Entre monsieur Keller au numéro 5, âgé de soixante-six ans, et madame Hubert en surpoids quasi morbide au 8, ce samedi aurait été sous le signe du malaise s'ils avaient dû s'en tenir à la charte d'entretiens des biens collectifs de l'impasse. C'est pourquoi Élise s'était portée volontaire.

Dans le parterre enjolivant le mur mitoyen longeant l'ancien dépôt de meubles Covex & Deal, elle sarclait en mesurant ses efforts. Elle prenait son temps. Elle l'avait.

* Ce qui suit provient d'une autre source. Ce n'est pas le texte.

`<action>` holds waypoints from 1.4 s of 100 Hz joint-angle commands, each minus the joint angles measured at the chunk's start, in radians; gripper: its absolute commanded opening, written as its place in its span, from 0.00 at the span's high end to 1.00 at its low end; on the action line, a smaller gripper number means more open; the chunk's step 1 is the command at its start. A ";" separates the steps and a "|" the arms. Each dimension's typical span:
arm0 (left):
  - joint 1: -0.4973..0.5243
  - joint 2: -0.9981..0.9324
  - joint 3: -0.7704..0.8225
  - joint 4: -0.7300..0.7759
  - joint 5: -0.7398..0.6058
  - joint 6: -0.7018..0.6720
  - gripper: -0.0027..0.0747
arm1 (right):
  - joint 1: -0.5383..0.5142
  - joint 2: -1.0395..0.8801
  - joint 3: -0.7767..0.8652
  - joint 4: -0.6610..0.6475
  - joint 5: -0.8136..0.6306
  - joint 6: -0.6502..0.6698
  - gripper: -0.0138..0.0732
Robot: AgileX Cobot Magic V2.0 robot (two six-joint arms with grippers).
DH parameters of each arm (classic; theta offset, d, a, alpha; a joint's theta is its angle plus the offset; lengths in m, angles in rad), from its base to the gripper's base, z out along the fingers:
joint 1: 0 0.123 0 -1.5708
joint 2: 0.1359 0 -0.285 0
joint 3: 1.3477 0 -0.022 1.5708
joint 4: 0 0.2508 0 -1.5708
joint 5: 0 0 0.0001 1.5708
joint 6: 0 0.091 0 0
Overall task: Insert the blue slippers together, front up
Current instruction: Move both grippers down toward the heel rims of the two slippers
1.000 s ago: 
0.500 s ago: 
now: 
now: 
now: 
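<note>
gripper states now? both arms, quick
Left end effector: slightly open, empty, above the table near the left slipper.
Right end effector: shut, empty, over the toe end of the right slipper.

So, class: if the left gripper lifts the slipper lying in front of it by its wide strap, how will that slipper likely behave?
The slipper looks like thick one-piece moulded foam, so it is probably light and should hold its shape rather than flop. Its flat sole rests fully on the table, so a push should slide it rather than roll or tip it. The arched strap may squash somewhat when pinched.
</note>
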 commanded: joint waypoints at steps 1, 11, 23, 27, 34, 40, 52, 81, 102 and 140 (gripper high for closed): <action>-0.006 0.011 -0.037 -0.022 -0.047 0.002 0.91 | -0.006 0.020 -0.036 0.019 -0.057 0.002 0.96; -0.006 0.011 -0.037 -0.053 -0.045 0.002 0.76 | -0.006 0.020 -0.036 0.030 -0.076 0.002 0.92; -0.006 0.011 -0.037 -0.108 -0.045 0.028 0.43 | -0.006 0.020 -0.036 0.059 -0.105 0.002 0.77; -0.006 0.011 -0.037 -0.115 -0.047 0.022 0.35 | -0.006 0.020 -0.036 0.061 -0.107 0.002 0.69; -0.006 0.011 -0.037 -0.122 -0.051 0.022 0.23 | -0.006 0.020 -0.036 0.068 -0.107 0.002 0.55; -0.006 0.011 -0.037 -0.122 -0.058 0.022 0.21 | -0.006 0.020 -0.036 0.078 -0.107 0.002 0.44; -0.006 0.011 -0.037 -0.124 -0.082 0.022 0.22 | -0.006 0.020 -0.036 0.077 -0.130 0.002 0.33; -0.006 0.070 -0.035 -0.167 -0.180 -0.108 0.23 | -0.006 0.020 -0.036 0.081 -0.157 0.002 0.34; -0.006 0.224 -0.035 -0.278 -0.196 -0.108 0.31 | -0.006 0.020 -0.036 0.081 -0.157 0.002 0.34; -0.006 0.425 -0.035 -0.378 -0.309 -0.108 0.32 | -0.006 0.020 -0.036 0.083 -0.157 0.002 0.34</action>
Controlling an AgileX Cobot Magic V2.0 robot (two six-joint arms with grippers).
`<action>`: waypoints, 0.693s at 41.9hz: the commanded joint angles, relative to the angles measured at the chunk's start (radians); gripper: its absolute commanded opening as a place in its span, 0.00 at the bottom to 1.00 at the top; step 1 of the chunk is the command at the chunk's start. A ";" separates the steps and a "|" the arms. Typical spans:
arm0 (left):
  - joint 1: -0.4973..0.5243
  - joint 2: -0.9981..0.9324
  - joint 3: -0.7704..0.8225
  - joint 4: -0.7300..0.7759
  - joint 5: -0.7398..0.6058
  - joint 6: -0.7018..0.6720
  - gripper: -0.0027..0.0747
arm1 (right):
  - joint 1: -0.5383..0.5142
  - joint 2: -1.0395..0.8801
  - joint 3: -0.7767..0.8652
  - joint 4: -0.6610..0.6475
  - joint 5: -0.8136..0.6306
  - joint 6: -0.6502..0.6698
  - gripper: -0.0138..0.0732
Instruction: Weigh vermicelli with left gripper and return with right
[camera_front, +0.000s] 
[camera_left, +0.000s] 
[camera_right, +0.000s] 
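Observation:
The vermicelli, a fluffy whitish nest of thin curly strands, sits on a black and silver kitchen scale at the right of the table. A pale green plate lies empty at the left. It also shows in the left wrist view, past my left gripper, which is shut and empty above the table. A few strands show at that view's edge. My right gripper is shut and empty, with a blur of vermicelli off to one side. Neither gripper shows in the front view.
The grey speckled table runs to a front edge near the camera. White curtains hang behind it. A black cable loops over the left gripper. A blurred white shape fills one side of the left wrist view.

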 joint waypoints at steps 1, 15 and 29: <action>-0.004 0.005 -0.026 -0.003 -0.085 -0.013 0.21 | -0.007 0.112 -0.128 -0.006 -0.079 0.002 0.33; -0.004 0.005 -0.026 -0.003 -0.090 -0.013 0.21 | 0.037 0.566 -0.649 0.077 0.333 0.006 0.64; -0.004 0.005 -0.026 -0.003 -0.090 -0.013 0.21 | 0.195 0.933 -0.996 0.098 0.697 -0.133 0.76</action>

Sur la colline contenant autrefois le charbon qui avait fait la fortune de la commune, pas un souffle de vent ne balayait les cimes. Bientôt, l'air agréable au sol viendrait faire plier les têtes des feuillus et l'orage ne serait pas loin. Mais pour l'heure, tout était tranquille.

Quelques oiseaux pépiaient. Par la fenêtre ouverte de la cuisine de madame Hubert s'échappait l'entrechoquement des verres et des glaçons (rappelant qu'elle était l'heureuse propriétaire d'un congélateur fonctionnel) de la carafe de jus qu'elle préparait à l'attention de la travailleuse. Le petit poste de radio de Jules, l'adolescent du numéro 6, diffusait en sourdine un programme de rock vieux de septante ans. Le bébé de la famille au coin pleurait encore à l'étage de la maisonnette.

Toutes les maisons étaient ainsi ici : petites, mal isolées, vétustes pour la plupart, insalubres pour certaines. Deux cents ans plus tôt, elles avaient été des habitations de mineurs, jetées ça et là le long d'une ligne imaginaire tracée par un malade de Parkinson épileptique regardant au milieu de ses double foyers. Puis des étages étaient apparus au gré de l'inspiration ou des finances des propriétaires. Cela donnait un certain charme à l'hétéroclite ruelle.

Les fleurs soigneusement entretenues dans les jardinières et les plate-bandes tentaient de faire oublier les façades sales s'effritant dissimulant des existences l'étant tout autant. La duperie ne durait pas bien longtemps. Immanquablement, le regard finissait par remarquer un perron fendu, une ligne de corniche brisée, un affaissement de toit formant plus gouttière qu'abri. Mais on s'y habituait. Ou on s'y résignait, peut-être. C'est selon.

« Élise ! Viens te rafraîchir une minute, ma petite. » appela madame Hubert en posant son plateau sur la table de fer forgé rouillé agrémentant le béton du semblant de terrasse.

La jeune femme se redressa dans le rai solaire qui lui brûlait le dos, sourit, et jeta la poignée de mauvaises herbes roussies dans la brouette avant de traverser l'étroite voie à peine carrossable. « Il ne fallait pas vous donner cette peine.

— Baliverne ! »

Elles s'assirent côte à côte sur le muret séparant le numéro 8 du 9, (Ici, pas de saut de chiffre du seul côté construit de l'impasse.) et la dame âgée agita ses larges formes pour servir de copieuses rasades de citronnade dans les verres verglacés. Elle était sans doute la seule de la rue à ne pas craindre le contact des autres, et plus particulièrement celui d'Élise : ses enfants et petits-enfants se cotisaient chaque année pour lui offrir le meilleur vaccin du marché. Elle aurait sans doute pu le payer seule, mais on n'a pas un train de vie plus haut que la moyenne locale sans être un peu rat.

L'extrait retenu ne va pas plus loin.